Population: (numeric) population of country in millions
GDP per Capita: (numeric with $) gross domestic product output per person
Biocapacity(gha per capita): An ecosystem’s capacity to regenerate what people demand from those sources. Provided to compare what the area of land can sustainably provide as opposed to what is being forced out of it. The columns are the same as Ecological Footprint excluding a Carbon Footprint column.
Biocapacity Deficit or Reserve: How well the country is doing (Total Biocapacity - Ecological Footprint).
Number of Earths Required: Number of Earth’s required if the world population lived the same way the respective country/region lives.

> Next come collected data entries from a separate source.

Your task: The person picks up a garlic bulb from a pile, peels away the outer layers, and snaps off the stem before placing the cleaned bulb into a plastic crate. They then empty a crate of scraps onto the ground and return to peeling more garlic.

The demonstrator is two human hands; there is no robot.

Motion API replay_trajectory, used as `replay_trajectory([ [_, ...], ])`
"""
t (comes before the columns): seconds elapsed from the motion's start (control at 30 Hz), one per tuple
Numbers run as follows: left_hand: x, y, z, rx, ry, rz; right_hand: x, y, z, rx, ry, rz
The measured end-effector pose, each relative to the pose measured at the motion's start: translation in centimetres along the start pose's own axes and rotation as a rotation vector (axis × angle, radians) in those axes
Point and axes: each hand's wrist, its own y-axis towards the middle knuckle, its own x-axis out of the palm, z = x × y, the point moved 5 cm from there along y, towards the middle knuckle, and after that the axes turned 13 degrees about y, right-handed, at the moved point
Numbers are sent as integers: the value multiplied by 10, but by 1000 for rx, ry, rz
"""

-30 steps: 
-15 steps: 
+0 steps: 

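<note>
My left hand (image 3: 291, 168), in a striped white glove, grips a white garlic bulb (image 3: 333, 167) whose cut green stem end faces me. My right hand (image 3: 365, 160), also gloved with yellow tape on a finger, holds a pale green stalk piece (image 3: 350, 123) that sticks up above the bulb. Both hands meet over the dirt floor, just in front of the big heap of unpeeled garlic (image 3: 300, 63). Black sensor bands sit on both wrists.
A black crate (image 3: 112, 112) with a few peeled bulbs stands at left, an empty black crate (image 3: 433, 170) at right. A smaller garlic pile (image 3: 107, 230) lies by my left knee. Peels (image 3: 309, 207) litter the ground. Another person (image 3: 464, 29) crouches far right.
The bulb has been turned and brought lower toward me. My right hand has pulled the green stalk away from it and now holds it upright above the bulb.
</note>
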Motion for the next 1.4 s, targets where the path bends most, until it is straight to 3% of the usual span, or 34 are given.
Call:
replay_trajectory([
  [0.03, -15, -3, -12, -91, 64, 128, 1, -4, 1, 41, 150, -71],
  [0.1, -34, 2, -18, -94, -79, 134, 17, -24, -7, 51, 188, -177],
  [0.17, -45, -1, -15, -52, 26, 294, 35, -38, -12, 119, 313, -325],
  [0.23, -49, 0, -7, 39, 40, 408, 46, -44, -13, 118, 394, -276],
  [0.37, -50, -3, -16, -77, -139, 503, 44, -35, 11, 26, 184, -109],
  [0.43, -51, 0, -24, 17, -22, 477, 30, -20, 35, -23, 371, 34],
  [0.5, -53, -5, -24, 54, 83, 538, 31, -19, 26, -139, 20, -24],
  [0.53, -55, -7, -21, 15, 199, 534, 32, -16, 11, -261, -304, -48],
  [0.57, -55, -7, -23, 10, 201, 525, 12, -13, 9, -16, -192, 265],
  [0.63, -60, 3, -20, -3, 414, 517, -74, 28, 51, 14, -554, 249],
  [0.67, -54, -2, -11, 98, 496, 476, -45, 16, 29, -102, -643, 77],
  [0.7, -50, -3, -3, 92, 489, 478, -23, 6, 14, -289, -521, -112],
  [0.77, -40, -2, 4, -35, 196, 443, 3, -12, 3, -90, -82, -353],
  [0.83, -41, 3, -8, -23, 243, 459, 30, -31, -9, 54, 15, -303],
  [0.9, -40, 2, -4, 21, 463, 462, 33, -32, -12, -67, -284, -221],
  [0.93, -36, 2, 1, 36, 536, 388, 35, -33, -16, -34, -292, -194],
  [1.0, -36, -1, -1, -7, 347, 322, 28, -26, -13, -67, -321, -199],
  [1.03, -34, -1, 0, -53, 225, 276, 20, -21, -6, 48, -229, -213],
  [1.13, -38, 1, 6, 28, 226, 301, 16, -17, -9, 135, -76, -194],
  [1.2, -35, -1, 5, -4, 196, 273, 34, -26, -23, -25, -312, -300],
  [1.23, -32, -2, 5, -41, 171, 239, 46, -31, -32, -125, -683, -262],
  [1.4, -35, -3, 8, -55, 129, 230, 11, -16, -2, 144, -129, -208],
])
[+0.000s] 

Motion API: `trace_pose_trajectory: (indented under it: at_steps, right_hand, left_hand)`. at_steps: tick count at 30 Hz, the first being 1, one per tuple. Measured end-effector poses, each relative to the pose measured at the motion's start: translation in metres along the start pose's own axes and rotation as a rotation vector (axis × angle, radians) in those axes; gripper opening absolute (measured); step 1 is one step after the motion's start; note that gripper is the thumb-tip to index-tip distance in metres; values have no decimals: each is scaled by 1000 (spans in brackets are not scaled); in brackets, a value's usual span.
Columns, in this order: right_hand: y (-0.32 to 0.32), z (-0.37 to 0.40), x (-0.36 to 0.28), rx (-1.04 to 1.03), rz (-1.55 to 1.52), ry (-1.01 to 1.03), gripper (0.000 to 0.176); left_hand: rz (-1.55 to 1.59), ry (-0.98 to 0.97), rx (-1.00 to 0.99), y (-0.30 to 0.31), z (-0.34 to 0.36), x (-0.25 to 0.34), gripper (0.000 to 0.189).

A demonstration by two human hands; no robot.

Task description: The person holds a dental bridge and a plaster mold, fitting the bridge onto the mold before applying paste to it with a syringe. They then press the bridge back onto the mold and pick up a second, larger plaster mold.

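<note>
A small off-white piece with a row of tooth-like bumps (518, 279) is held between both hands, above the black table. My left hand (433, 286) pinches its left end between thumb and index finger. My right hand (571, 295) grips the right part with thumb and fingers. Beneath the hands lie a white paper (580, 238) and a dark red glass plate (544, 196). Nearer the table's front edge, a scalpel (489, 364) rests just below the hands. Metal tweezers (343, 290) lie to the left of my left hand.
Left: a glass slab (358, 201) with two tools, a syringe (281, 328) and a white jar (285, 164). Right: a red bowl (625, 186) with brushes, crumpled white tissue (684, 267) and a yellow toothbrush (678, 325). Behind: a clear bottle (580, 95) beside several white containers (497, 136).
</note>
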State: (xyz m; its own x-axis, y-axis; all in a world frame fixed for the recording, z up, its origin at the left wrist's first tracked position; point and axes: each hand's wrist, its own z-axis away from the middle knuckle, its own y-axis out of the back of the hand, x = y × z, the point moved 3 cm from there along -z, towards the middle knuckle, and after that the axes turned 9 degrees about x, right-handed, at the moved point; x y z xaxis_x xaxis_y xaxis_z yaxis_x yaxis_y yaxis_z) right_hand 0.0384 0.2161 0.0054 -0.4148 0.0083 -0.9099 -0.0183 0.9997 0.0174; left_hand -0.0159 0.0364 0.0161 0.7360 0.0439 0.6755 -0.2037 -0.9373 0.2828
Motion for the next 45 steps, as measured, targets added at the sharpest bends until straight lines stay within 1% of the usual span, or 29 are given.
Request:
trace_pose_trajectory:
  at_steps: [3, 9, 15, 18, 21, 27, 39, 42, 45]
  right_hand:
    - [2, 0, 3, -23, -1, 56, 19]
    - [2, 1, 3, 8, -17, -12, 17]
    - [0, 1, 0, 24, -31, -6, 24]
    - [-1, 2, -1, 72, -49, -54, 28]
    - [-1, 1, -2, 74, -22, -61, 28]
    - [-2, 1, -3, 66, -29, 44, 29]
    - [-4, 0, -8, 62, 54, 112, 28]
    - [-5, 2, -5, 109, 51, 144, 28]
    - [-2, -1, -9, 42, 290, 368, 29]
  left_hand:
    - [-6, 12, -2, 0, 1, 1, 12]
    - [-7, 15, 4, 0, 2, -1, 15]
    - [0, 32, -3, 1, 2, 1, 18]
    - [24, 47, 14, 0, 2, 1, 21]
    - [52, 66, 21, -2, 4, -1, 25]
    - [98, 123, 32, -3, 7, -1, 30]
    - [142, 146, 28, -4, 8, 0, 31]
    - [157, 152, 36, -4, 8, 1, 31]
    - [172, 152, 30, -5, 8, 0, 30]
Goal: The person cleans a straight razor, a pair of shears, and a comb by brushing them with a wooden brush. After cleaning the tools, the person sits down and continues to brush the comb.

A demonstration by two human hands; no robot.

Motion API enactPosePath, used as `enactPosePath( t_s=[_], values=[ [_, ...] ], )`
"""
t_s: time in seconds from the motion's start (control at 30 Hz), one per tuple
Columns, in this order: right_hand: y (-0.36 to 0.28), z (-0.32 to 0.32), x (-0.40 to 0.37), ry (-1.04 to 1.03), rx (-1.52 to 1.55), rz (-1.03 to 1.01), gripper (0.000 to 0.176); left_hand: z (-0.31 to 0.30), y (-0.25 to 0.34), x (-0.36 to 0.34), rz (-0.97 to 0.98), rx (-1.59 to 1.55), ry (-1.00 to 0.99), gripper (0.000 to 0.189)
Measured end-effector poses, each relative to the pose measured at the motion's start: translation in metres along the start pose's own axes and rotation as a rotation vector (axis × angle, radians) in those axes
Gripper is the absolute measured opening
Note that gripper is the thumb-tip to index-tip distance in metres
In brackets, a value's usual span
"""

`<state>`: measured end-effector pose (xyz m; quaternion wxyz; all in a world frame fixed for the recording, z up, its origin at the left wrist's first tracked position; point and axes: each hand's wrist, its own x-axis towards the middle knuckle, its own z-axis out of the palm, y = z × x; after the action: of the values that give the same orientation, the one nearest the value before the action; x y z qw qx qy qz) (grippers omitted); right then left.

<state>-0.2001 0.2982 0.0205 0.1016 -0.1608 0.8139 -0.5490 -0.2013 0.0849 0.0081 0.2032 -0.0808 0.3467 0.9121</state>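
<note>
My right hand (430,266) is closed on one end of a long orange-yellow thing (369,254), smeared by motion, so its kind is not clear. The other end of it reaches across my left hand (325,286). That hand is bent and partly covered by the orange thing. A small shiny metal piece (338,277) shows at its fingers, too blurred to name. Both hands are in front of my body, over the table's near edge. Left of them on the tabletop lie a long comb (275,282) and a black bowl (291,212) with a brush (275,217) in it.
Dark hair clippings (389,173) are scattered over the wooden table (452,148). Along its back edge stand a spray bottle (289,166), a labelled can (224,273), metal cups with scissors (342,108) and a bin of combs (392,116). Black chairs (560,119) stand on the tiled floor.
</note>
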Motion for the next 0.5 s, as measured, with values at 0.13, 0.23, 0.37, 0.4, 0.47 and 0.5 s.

Number of Countries Required: Number of country/region’s Biocapacity is needed to breakeven with that country’s/region’s Ecological Footprint.
Cropland: Areas of land used to produce food and fibre for human consumption, feed for livestock, oil crops, and rubber.
Grazing Land: Areas of land used to raise livestock.
Forest Land: Areas of lumber, wood and timber products used per year.
Fishing Ground: Calculated based on estimates of the maximum sustainable catch for a variety of fish species.
Built-up Land: Area of land covered by human infrastructure
Carbon Footprint: Area of forest land required to sequester carbon dioxide emissions from burning fossil fuels
Note: The biocapacity and ecological footprint per capita is calculated for each land type. For example, there is a variable for Grazing-Land Biocapacity as well as Grazing-Land Footprint.
Below is a combination of interactive visualizations that make it easy to explore all the attributes of a specific country or region. The dashboard was created using D3.js and includes a geospatial world map, horizontal neg/pos bar chart, scatterplot with encoded coloring and a sideways grouped bar chart. Now, how does it work? To make things easy, we will call the lower three charts "c1", "c2" and "c3" from left to right and the map will just be "map".
The data does not lie. We are using much more than we have. The multi-line plot at the top of the page shows that in 1970, the world's ecological footprint starts to exceed its biocapacity and continues to do so at an alarming magnitude. Technology can only get us so far in increasing our biocapacity. North America has the largest biocapacity deficit with Latin America with a large reserve. Most all other regions operate with a deficit. Individual countries with a large deficit theoretically require multiple Earths to sustain a world where all countries had the same lifestyle. Not surprisingly, a country's GDP per Capita is highly correlated to the amount of Earths required. In other words, the footprint is largest where most of the money is at. For most all countries and regions, the ecological footprint, when broken down into land type categories, will most likely show that Forest-Land constitutes the largest proportion. Forest land accounts for not only lumber and timber areas, but also the area of forest land required to sequester carbon dioxide emissions. Evidently, CO2 emissions are detrimental to the earth due to its warming effects and the data does not lie when it explains that this Carbon Footprint is massive. As I read more into the repercussions of our actions on the planet, in addition to the political climate we are in right now, it is extremely important that people get their facts right and are given accurate data to draw opinions from. The Ecological Footprint that we have on this earth is real and people should understand that this land can not sustain human life as long as we continue to live this way.
Lance Fernando is a junior majoring in Data Science with a concentration in computational analytics. When he is not diving deep into data, Lance enjoys playing music and cycling. After graduation, he hopes to get accepted into the Master of Science in Analytics program at USF to continue his studies in Data Science.